3 Mas, uma voz da luz dos grandes mundos, Em conceitos sublimes e profundos, Respondeu-me em acentos colossais:
4 — «Verme que volves dos esterquilínios, Cessa a miséria de teus raciocínios, Não insultes as leis universais.» A um observador materialista
1 Busca o talão dos velhos calendários. Desde o instante infeliz de Adão e Eva, Encontrarás teus gritos solitários, Enfrentando o pavor da mesma treva.
2 Sempre a dúvida estranha que se ceva De terríveis problemas multifários, O mistério da célula primeva, Os impulsos dos sonhos embrionários.
3 Pára, amigo… Não sigas na consulta: O detalhe anatômico te insulta, A molécula morta desafia.
4 Se não tens coração que aceite a crença, Espera a mão da morte excelsa, e pensa, Que a carne volve ao pó, exangue e fria. Ante o Calvário
1 Da terra do Calvário ardente e adusta, Entre prantos pungentes, o Cordeiro Da Verdade e da Luz do mundo inteiro Vive o martírio de sua alma augusta.

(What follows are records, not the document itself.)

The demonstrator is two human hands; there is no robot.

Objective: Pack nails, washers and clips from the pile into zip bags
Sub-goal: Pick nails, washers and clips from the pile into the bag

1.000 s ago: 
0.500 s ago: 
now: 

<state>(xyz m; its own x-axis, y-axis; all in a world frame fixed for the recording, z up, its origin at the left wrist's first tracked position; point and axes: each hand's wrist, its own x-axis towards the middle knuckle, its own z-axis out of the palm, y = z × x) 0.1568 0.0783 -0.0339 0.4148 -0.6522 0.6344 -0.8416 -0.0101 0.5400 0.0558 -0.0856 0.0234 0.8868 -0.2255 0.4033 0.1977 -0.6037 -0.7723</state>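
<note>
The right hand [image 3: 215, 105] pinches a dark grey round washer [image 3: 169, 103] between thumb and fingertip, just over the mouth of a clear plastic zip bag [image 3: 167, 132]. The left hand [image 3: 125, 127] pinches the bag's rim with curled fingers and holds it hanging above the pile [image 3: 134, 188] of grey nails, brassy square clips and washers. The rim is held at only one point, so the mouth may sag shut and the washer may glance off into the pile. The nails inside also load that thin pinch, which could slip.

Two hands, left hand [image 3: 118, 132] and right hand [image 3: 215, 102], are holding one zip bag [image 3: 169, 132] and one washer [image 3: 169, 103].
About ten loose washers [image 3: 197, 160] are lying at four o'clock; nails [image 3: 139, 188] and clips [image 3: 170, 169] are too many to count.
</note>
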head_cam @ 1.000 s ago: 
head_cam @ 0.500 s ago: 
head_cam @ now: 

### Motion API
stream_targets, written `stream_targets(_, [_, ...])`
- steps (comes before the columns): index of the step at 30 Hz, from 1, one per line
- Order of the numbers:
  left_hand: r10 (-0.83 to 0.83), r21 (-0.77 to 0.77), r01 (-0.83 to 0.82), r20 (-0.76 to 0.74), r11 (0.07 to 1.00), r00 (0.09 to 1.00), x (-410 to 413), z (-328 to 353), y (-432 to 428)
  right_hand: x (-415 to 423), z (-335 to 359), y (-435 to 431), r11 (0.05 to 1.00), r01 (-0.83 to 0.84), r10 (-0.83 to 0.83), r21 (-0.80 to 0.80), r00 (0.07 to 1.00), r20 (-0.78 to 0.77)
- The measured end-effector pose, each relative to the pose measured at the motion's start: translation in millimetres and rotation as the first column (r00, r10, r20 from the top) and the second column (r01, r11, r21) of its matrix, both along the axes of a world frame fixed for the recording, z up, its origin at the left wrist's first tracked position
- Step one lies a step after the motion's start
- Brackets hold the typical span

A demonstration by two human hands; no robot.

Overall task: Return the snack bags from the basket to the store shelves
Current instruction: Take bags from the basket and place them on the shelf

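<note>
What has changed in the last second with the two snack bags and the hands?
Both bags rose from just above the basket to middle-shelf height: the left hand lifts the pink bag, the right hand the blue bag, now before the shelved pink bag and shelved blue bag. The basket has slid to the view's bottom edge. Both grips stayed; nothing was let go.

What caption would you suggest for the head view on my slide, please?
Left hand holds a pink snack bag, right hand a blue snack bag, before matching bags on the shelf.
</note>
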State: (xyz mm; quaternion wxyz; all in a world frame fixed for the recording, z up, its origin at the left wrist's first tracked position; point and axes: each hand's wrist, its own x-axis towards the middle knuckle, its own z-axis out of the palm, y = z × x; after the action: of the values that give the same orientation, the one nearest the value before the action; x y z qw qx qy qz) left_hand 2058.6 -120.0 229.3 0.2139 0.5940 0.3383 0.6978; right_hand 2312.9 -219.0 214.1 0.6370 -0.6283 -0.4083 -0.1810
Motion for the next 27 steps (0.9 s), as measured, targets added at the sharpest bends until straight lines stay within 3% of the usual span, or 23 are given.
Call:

2 Sobre a cruz infamérrima se ajusta A crueldade do espírito rasteiro Do homem que é sempre o tigre carniceiro, Enquanto grita a turba ignara e injusta. …………………………………………
3 Depois de vinte séculos ingratos, Multiplicando Herodes e Pilatos, Correm de novo as lágrimas divinas; Pois, embora o Direito, o Livro e a Toga, A Humanidade triste inda se afoga No sangue escuro das carnificinas. Atualidade
1 Torna Caim ao fausto do proscênio. A Civilização regressa à taba. A força primitiva menoscaba A evolução onímoda do Gênio
2 Trevas. Canhões. Apaga-se o milênio. A construção dos séculos desaba. Ressurge o crânio do morubixaba Na cultura da bomba de hidrogênio.
3 Mas, acima do império amargo e exangue Do homem perdido em pântanos de sangue, Novo sol banha o pélago profundo.
4 É Jesus que, através da tempestade, Traz ao berço da Nova Humanidade A consciência cósmica do mundo. Augusto dos Anjos [1] As mensagens: Alter ego; A subconsciência; Matéria cósmica; Ao homem; Raça adâmica; Na imensidade e Homem-célula foram publicadas também em 2010 pela editora VL na 3ª Parte do livro “Chico Xavier: O Primeiro Livro” e encontram-se devidamente relacionadas no Anexo A. [2] As mensagens (Confissão) e (Homem-verme) foram também publicadas pela editora VL e são respectivamente a 13ª e a 3ª lições do livro: “Luz na Escola”. [3] Poesia recebida em 18 de Junho de 1940, em Leopoldina, onde foi sepultado o poeta.